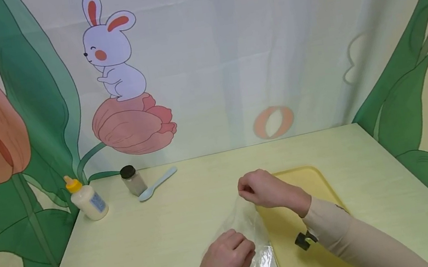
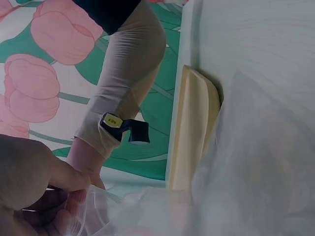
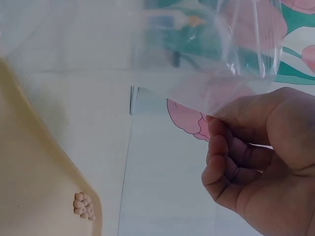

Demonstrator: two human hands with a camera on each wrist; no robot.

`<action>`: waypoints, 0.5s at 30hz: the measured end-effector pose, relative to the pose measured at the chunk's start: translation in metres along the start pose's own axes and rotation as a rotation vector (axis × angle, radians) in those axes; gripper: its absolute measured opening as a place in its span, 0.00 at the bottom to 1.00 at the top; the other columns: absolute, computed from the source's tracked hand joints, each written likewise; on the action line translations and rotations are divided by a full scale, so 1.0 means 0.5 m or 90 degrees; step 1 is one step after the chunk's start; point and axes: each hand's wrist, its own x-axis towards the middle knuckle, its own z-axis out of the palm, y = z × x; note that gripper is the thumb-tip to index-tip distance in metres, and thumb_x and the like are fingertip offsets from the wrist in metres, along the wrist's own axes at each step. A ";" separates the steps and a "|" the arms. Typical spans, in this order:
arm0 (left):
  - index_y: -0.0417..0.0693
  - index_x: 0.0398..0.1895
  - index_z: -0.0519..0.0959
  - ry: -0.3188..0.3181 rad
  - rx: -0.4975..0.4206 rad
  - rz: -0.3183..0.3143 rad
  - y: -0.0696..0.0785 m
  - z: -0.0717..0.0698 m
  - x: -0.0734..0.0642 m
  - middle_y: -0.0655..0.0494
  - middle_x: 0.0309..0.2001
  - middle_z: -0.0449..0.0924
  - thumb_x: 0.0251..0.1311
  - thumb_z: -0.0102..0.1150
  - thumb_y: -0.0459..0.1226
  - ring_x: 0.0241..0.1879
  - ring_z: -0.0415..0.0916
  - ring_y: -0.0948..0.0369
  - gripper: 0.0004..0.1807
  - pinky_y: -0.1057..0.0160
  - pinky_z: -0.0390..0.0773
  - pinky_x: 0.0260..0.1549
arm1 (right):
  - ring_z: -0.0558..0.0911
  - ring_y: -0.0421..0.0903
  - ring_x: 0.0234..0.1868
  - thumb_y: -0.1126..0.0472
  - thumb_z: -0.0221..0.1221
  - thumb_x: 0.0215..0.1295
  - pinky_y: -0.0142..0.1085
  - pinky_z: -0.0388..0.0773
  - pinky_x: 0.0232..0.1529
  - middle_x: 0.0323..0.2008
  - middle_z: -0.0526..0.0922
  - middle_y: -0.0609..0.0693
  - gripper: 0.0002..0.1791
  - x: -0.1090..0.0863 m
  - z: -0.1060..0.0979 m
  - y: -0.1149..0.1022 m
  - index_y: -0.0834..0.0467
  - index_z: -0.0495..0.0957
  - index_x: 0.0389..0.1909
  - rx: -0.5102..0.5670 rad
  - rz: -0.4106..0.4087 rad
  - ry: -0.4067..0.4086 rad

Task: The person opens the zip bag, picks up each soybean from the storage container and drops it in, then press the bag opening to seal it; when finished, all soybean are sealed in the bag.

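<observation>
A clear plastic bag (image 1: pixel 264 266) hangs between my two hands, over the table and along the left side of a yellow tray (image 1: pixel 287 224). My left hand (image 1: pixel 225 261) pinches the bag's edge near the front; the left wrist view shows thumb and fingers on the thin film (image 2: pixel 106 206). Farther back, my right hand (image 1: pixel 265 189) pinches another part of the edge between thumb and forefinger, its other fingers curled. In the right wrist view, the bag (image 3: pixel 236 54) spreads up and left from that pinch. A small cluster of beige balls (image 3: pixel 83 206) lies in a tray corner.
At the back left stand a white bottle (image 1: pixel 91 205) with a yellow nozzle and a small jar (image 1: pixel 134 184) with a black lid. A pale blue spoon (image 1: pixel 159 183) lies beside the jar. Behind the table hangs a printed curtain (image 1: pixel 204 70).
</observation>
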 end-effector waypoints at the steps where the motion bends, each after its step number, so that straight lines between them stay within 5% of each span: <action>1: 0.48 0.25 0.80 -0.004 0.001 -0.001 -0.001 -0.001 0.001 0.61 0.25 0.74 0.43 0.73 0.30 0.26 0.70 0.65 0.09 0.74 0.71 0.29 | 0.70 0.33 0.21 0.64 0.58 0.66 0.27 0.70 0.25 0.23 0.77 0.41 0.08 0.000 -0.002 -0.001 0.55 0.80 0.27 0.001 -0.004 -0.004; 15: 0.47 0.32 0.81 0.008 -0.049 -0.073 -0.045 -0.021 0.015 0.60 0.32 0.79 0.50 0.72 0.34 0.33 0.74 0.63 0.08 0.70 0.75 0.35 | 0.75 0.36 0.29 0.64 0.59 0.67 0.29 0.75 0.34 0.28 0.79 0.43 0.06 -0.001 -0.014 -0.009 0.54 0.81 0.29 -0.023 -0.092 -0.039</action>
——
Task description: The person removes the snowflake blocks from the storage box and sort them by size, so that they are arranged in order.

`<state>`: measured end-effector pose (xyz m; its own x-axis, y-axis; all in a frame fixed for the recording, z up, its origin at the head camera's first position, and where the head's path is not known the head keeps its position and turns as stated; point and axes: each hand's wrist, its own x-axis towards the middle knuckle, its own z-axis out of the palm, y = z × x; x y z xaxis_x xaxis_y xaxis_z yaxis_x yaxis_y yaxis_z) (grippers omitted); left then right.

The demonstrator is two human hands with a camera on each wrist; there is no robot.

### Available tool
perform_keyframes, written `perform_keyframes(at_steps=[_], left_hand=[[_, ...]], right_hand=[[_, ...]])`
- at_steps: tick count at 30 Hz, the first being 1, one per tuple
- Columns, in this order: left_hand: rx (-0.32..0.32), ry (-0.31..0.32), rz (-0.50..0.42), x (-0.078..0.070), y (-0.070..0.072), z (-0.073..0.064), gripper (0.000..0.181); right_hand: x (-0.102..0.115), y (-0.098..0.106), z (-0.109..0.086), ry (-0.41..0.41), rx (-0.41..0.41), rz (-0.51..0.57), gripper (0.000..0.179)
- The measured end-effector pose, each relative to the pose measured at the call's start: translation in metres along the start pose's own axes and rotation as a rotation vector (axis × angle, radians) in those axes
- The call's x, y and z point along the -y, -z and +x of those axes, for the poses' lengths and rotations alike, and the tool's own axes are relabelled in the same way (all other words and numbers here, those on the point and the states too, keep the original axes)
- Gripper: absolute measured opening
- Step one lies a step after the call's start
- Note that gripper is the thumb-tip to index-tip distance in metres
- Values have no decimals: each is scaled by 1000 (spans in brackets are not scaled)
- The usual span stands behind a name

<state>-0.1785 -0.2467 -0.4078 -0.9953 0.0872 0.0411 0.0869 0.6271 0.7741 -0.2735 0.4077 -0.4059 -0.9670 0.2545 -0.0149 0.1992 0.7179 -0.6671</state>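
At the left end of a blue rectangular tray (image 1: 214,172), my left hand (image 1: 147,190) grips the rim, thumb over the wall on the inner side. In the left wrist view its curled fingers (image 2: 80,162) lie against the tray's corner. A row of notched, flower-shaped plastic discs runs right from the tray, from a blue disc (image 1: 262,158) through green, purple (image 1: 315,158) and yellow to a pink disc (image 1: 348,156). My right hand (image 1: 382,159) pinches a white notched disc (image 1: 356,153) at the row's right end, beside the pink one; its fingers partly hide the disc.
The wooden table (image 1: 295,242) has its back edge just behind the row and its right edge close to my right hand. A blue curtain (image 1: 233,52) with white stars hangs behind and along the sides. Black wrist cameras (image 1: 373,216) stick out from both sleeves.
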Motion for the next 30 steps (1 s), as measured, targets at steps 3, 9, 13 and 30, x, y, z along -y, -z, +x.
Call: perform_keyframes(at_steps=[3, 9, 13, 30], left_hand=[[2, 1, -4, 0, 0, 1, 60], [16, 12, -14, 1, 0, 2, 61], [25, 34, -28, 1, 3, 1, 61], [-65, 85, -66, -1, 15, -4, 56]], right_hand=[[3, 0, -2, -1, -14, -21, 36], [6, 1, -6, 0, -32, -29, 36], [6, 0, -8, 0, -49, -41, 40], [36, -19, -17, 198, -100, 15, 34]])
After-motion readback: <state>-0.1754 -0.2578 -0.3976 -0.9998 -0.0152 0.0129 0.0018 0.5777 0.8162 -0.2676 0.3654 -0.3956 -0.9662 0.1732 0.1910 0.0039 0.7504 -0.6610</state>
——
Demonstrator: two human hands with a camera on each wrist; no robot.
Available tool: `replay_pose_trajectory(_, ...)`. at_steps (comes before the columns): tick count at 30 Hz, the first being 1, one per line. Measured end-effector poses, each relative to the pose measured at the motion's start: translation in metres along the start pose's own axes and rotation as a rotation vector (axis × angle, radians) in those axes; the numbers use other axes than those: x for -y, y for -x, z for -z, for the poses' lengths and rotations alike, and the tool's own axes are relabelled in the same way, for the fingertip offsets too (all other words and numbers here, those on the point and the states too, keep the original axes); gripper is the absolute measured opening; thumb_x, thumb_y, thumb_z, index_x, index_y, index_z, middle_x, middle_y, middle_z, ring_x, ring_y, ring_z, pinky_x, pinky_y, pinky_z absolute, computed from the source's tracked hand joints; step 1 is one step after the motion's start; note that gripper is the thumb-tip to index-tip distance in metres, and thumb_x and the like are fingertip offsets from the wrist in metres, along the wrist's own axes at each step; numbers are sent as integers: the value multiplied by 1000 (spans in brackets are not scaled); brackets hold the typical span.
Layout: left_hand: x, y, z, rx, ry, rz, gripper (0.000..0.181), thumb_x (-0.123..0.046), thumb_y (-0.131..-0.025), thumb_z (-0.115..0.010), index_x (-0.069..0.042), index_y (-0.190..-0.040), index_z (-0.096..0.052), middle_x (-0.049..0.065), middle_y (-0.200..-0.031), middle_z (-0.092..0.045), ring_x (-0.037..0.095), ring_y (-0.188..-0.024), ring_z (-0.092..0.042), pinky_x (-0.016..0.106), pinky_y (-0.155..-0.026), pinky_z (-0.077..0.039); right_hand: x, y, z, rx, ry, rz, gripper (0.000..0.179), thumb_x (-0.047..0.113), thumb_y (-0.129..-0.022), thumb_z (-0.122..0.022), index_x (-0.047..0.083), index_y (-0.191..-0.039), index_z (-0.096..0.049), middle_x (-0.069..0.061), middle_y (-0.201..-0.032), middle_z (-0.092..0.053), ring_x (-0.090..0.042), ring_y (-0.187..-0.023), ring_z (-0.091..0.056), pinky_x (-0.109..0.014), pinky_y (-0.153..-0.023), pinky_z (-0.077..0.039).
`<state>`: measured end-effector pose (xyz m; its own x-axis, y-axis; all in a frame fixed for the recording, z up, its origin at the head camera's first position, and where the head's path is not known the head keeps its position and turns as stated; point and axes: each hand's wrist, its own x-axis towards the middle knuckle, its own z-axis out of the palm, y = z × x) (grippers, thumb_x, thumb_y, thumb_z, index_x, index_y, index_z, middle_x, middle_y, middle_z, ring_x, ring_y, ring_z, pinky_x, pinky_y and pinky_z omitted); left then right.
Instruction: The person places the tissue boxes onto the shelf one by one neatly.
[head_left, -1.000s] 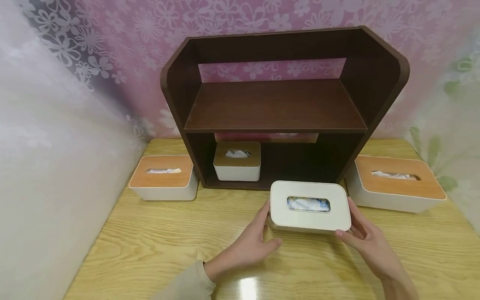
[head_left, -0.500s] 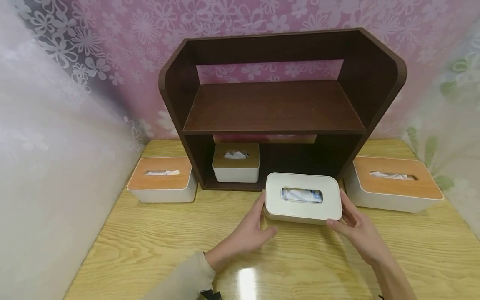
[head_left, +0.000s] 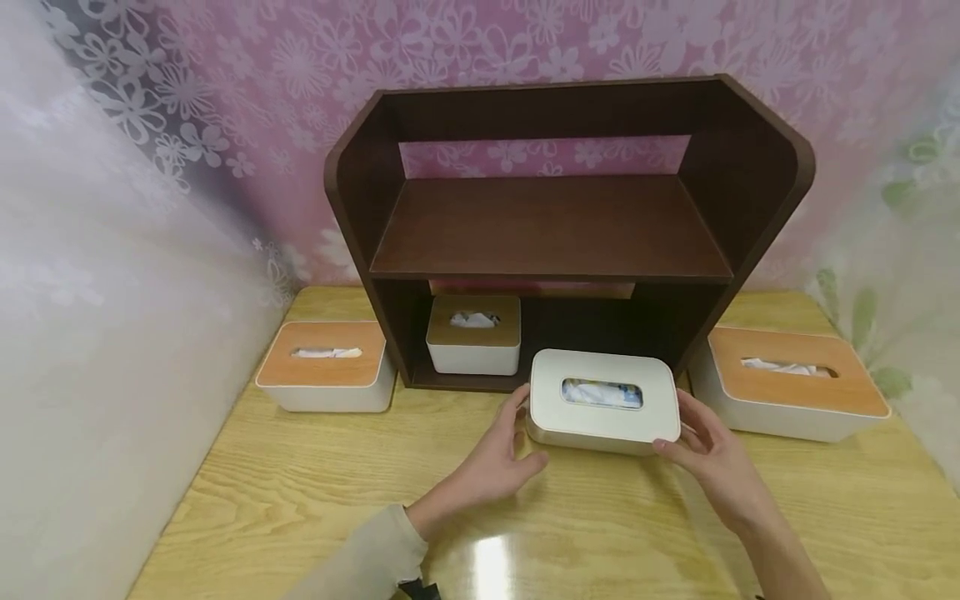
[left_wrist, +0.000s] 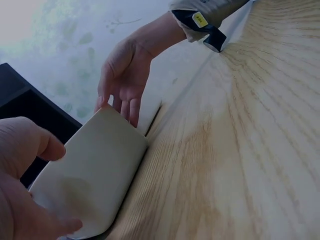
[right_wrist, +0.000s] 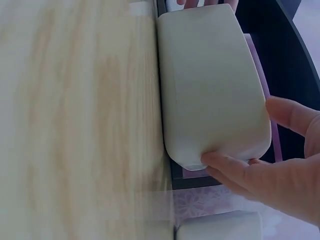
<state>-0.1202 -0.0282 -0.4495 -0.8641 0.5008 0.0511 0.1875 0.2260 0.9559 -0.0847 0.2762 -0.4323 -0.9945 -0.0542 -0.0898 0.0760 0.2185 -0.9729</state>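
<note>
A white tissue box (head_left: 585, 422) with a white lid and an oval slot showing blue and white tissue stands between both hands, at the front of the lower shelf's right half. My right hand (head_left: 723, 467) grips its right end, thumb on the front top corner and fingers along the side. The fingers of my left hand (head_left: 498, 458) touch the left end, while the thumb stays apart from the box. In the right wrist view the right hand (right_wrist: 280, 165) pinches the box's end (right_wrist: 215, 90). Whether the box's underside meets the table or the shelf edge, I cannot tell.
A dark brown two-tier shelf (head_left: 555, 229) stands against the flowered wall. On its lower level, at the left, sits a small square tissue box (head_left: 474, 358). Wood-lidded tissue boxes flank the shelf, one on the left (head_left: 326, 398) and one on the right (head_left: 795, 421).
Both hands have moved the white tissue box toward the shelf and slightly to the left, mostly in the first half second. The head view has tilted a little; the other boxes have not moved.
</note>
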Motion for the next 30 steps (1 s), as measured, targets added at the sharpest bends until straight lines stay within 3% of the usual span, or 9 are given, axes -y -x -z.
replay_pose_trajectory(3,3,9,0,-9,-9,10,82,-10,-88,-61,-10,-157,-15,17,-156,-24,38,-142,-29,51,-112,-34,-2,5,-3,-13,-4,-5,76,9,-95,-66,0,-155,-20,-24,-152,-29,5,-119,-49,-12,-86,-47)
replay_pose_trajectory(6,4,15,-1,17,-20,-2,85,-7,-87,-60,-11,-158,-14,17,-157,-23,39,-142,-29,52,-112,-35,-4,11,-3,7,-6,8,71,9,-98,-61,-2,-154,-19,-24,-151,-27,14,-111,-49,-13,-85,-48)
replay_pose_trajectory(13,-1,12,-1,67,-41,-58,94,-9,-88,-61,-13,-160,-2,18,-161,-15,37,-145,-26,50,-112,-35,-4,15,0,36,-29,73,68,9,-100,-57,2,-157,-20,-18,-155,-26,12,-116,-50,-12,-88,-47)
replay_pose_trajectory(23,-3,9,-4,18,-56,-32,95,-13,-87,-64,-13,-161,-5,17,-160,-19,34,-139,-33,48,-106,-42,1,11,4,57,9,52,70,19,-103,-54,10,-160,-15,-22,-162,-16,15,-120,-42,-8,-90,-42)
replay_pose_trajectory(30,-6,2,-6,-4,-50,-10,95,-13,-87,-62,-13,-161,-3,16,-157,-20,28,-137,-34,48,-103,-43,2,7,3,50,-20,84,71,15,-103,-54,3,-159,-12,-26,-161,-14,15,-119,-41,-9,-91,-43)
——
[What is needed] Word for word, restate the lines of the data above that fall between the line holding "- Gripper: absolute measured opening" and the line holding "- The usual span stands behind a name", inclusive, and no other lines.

[Problem solution]
- Gripper: absolute measured opening
- Step one lies a step after the call's start
- Note that gripper is the thumb-tip to index-tip distance in metres
- Values have no decimals: each is scaled by 1000 (spans in brackets are not scaled)
- The usual span stands behind a name

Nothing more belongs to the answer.